◆ **What is needed**: Of all the lines below, output only those starting at the one with "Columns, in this" and ending at the one with "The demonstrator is", both ends included, exactly as written.

------------------------------

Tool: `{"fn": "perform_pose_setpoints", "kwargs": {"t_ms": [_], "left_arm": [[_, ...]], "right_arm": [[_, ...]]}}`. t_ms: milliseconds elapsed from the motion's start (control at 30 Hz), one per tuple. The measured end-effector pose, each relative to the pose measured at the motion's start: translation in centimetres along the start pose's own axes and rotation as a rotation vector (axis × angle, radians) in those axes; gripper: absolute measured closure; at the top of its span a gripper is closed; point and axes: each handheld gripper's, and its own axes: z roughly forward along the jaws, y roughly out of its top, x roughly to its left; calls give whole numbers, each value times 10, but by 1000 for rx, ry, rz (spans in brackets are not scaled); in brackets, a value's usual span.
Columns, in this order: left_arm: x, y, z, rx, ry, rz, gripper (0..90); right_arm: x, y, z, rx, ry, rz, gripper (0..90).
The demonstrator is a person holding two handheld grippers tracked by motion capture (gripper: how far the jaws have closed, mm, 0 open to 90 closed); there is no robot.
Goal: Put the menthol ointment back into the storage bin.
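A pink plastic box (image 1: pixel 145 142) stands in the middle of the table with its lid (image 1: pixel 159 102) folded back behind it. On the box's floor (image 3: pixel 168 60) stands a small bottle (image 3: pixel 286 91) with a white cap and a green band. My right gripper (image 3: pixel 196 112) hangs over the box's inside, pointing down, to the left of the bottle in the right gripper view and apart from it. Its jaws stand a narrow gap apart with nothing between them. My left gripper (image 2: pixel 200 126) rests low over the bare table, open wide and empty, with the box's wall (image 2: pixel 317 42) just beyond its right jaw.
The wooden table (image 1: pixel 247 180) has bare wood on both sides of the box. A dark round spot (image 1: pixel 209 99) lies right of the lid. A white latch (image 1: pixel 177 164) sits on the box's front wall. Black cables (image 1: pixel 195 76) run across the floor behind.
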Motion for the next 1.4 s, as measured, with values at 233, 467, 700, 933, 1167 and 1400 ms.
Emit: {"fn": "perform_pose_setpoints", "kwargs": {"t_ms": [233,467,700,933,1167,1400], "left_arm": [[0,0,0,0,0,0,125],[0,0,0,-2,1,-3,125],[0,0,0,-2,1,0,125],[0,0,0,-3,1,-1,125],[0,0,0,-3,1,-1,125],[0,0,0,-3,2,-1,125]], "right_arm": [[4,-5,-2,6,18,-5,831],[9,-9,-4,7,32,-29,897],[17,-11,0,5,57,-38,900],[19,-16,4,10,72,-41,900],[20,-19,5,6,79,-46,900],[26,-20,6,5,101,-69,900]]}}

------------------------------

◆ **Answer below**:
Columns, in this order: left_arm: x, y, z, rx, ry, rz, gripper (0..90); right_arm: x, y, z, rx, ry, rz, gripper (0..90).
The demonstrator is a person holding two handheld grippers tracked by motion capture (gripper: how far the jaws have closed, mm, 0 open to 90 closed); there is no robot.

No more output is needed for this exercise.